> WHAT IS REQUIRED:
Would you return all of this data exactly, leaving nothing out?

> THE DATA:
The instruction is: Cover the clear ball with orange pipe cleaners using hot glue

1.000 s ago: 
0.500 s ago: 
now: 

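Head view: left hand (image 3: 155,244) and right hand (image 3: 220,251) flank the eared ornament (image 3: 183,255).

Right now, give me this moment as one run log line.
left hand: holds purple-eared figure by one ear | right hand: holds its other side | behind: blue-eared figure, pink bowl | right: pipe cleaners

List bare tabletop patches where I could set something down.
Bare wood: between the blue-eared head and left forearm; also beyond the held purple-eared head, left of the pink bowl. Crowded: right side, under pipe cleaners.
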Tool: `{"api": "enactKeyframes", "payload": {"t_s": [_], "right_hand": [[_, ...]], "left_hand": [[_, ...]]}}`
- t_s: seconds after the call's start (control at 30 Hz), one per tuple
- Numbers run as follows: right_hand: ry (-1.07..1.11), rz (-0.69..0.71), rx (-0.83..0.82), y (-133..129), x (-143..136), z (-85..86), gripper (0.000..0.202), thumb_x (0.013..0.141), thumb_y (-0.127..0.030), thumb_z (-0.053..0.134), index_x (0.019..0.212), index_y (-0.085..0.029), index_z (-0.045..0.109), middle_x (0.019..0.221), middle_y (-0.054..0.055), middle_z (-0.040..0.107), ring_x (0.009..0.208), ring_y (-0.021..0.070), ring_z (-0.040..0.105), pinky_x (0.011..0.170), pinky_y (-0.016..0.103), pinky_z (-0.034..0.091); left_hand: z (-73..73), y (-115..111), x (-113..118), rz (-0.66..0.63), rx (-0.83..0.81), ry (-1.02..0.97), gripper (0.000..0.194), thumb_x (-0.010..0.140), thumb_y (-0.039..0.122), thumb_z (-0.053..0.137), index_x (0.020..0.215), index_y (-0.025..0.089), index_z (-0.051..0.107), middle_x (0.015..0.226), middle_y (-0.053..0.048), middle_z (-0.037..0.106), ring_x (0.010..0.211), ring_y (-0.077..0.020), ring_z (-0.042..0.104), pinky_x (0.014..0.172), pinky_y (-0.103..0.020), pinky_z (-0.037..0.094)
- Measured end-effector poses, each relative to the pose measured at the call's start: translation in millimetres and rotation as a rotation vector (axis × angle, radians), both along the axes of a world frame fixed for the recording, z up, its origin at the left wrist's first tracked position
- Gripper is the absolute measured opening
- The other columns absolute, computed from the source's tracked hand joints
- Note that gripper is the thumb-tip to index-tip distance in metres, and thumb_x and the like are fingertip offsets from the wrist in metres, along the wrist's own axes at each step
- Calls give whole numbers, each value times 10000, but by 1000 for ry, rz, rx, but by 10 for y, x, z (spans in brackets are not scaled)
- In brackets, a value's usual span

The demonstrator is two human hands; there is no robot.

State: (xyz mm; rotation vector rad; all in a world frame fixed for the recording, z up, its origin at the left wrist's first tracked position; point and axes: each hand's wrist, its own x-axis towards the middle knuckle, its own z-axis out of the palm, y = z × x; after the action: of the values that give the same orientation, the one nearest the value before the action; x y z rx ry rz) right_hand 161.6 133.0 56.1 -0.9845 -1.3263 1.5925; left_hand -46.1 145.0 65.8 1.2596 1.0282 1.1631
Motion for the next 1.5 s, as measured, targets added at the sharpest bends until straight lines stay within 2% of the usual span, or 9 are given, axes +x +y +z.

> ANSWER SPACE:
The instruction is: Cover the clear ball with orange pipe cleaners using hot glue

1.000 s ago: 
0.500 s ago: 
now: 

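Head view: left hand (image 3: 155,244) and right hand (image 3: 220,251) flank the eared ornament (image 3: 183,255).

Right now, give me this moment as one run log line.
left hand: holds purple-eared figure by one ear | right hand: holds its other side | behind: blue-eared figure, pink bowl | right: pipe cleaners

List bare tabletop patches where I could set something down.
Bare wood: between the blue-eared head and left forearm; also beyond the held purple-eared head, left of the pink bowl. Crowded: right side, under pipe cleaners.
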Tool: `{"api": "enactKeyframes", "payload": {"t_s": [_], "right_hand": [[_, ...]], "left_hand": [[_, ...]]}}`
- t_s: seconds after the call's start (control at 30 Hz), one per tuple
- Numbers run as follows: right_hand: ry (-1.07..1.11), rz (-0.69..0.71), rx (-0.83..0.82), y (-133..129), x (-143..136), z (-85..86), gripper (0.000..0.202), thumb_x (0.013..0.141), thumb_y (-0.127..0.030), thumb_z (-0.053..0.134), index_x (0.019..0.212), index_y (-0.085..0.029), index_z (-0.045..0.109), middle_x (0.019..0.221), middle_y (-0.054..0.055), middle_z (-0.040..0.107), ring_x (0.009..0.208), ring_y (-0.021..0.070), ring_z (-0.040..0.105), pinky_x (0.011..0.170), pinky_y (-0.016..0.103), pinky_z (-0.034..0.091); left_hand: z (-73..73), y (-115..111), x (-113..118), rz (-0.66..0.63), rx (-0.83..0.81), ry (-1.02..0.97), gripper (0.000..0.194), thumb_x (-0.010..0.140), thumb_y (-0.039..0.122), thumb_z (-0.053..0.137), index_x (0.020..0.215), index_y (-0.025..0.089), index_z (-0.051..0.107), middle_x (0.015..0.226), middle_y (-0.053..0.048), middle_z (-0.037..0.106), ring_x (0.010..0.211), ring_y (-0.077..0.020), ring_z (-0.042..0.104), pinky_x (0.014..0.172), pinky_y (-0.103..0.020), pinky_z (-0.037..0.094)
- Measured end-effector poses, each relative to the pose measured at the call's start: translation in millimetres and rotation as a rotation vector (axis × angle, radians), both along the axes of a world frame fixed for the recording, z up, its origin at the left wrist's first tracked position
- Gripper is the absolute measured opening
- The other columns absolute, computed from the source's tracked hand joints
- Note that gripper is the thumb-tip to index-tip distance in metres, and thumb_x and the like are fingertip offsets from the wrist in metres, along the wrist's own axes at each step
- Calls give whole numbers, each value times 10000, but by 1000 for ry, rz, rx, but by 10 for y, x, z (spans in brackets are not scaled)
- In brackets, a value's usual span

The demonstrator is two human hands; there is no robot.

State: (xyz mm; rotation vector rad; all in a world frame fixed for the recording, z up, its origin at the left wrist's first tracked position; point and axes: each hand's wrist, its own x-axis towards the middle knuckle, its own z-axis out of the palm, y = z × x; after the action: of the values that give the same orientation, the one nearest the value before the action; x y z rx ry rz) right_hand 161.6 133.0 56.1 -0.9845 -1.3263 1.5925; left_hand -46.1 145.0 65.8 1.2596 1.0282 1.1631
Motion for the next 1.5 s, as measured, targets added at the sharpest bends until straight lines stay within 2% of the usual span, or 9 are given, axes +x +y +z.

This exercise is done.